6. Timeless Horror: The 25th Anniversary of “The Silence of the Lambs.”
Jonathan Demme’s “The Silence of the Lambs” entered theaters 25 years ago and not long after swept the five major awards at the Academy Awards. RogerEbert.com’s Susan Wloszczyna examines the timeless horror of “The Silence of the Lambs” through the Oscars it won.

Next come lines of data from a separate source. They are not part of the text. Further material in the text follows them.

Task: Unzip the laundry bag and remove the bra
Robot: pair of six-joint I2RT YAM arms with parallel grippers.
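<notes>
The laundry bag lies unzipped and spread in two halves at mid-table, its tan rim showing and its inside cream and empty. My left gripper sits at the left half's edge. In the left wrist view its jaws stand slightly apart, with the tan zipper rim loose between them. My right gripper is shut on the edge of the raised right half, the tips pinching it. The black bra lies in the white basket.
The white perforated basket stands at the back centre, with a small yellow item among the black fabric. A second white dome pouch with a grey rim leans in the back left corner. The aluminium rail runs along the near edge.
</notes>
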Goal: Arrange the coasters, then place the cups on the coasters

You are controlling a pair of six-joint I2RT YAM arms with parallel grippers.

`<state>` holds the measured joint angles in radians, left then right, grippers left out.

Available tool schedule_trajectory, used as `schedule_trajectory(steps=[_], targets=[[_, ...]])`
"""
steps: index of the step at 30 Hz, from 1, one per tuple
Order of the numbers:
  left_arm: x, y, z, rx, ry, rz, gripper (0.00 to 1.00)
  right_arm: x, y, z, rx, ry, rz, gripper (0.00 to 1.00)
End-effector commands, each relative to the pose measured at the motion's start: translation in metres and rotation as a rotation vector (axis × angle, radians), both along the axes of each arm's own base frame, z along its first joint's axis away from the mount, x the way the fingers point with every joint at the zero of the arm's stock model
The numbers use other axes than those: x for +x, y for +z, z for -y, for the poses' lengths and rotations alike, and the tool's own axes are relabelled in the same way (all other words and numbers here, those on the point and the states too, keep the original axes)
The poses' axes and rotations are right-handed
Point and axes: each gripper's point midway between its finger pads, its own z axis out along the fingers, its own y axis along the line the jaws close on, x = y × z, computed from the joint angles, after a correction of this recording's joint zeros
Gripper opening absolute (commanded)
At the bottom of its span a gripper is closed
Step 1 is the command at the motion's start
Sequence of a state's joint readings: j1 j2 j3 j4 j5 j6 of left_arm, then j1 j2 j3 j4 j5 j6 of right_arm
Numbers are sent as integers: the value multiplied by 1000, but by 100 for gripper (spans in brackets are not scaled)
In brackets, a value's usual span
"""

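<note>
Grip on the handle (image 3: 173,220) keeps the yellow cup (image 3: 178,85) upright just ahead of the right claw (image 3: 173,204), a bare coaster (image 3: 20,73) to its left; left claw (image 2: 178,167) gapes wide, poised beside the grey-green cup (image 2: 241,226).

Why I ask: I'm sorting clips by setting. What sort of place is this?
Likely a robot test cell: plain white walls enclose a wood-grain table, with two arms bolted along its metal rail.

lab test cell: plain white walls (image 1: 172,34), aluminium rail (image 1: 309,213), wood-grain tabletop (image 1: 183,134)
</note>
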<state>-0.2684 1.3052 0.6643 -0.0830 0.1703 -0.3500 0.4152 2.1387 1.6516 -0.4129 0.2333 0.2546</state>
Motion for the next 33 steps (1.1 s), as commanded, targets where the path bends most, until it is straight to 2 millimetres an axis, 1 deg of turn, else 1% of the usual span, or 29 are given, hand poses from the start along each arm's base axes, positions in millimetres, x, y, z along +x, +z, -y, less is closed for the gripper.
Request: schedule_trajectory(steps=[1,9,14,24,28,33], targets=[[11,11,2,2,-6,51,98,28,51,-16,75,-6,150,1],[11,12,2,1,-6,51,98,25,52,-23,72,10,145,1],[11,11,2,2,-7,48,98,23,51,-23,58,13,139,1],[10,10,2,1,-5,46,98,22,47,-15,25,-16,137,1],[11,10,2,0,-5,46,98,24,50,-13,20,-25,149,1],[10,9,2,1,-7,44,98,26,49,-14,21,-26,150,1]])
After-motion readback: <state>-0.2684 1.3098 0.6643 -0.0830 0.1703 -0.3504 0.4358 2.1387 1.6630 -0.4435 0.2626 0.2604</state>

How many Best Picture winners set in what was the present day actually feel timeless? Many feel stuck in the year they were released, including “Kramer vs. Kramer” and “Rain Man.” There are cultural references, clothing and hair cues and issues at hand — child custody battles, autism — that are viewed in a different light these days. Not that it ruins the experience of viewing them again, but somehow they feel more like time capsules. But having re-watched “Lambs” again recently, it feels remarkably ageless and fresh. That is partly because it exists in its own universe, where the most notable cultural signposts relate to classical architecture and music. The clothing styles and haircuts reveal little. Even Bon Appetit magazine, Tom Petty and the Heartbreakers and the perfume L’Air du Temps are still in existence. Of course, of greater importance is that even if you know what awaits in the next scene — that Clarice will happen upon a man’s severed head smeared with makeup in the back seat of a 1931 Packard while searching a dark storage shed (a precursor perhaps to “Storage Wars”), Lecter will pull a fast one when he escapes from his temporary Baltimore holding pen, Buffalo Bill will don those unsettling night vision goggles in his dungeon-like basement — it still gets under your skin and makes you uneasy. And while women’s rights advocates such as Betty Friedan took exception to the lurid premise of female victims being skinned alive (based on the real-life crimes of Ed Gein, who also was an inspiration for “Psycho”), a closer viewing will reveal it is probably one of the most feminist-forward-thinking horror movies ever made. Clarice is constantly confronted by men who either leer at her, dismiss her or underestimate her abilities. Even her FBI mentor, Jack Crawford (Scott Glenn), is using her as bait to get information about the killer. About the only male who doesn’t act this way is Lecter. In the end, both she and Brooke Smith’s feisty captive Catherine Martin manage to foil Buffalo Bill and rescue themselves.